Amazon Publishing is breaking into non-fiction in the UK through imprint Little A.
The retailer's publishing arm has been “keen to explore quality non-fiction from UK authors for some time”, according to editorial director Laura Deacon, and is calling on agents to submit a broad range of titles ranging from history, science, lifestyle and popular culture. Agents The Bookseller spoke to have greeted the news with enthusiasm.
Amazon Publishing currently publishes fiction under four imprints in the UK: Thomas & Mercer, Lake Union Publishing, Montlake Romance and 47 North. In the US, Little A publishes literary fiction and non-fiction, but in the UK it will currently just focus on non-fiction.
“For the past year or so, we have kept our ears to the ground and worked hard to bring exciting, original non-fiction to the list,” Deacon said. “We are looking for thought-provoking, progressive content. Subjects range from memoir and biography to history, science, lifestyle and general popular culture. We’re seeking UK authors who are unafraid to challenge the status quo, and who can find the narrative in the everyday. We have some brilliant books lined up and will be announcing our first UK non-fiction acquisitions soon.”
Eoin Purcell, head of Amazon Publishing UK, said that “growing the UK division of Amazon Publishing is something we are really happy to do. Authors are at the heart of our business and we can do the same for non-fiction just as effectively as we now do for fiction. There have already been some really promising submissions from agents and we look forward to seeing many more”.
Dominic Myers, director of Amazon Publishing EU, added: “We’re delighted to have helped our fiction authors to be successful in both the UK and globally, and we’re now excited to bring our first UK non-fiction authors to UK and global readers.”
Literary agent Robert Caskie, of Caskie Mushens, welcomed the news. “I think it is brilliant that Amazon is doing this,” he told The Bookseller. “It can only expand the readership of all types of non-fiction and means there are more possibilities for all writers to be published.

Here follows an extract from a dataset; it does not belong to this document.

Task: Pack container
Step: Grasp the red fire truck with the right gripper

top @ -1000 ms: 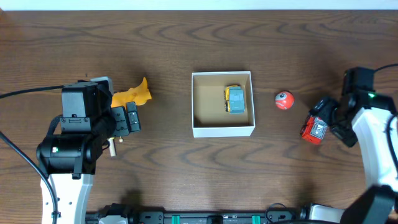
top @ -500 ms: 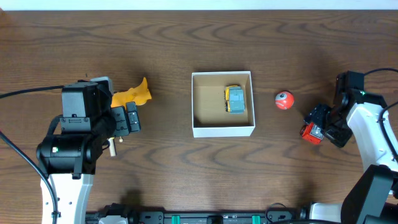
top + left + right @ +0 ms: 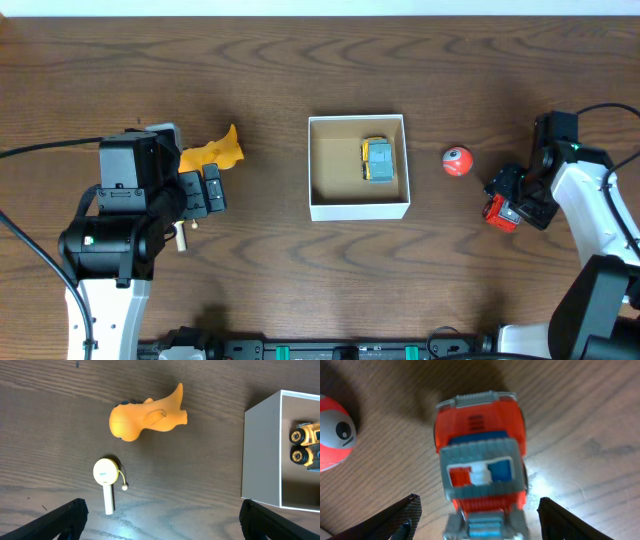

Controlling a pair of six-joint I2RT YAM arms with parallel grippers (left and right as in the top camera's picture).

“It will bring a different type of readership to the e-book. At the moment it is seen as genre fiction. It is about servicing the readers’ needs and how people read in lots of different ways. And lots of readers of non-fiction listen on audio so it will fit in seamlessly with that, in terms of how Audible picks up from where you have been reading in e-book.”
He suggested the news could encourage other publishers to up their game in non-fiction publishing.
“It will be interesting to see how this works – how they market and sell books,” he said. “It is a chance for other publishers to look at how they publish non-fiction as well.”
However Caskie questioned whether Amazon would still be looking to acquire world English rights, as it does with fiction, and whether this would mean all the non-fiction titles would have to be relevant to America as well as Britain.
Fellow agent Piers Blofeld, of Sheil Land Associates, was more cautious about the announcement. He said: “While I am always pleased to see publishers branching into new types of publishing I am not sure successfully it will work given non-fiction has not traditionally been a strong category in e-book. Of course it is always hard to know with Amazon because they share such little data.
However, he believes there are “undoubtedly types of narrative non-fiction it will work with, and some of the popular areas such as Call The Midwife could work very well”.
Amazon Publishing's print sales through Nielsen Bookscan have risen in value year-on-year every year since 2009, when it made £832. In 2017, Amazon Publishing titles pulled in £624,440, representing 74,952% jump in eight years. Adult Fiction accounted for £531,056 of that figure last year, comprising 85% of the total.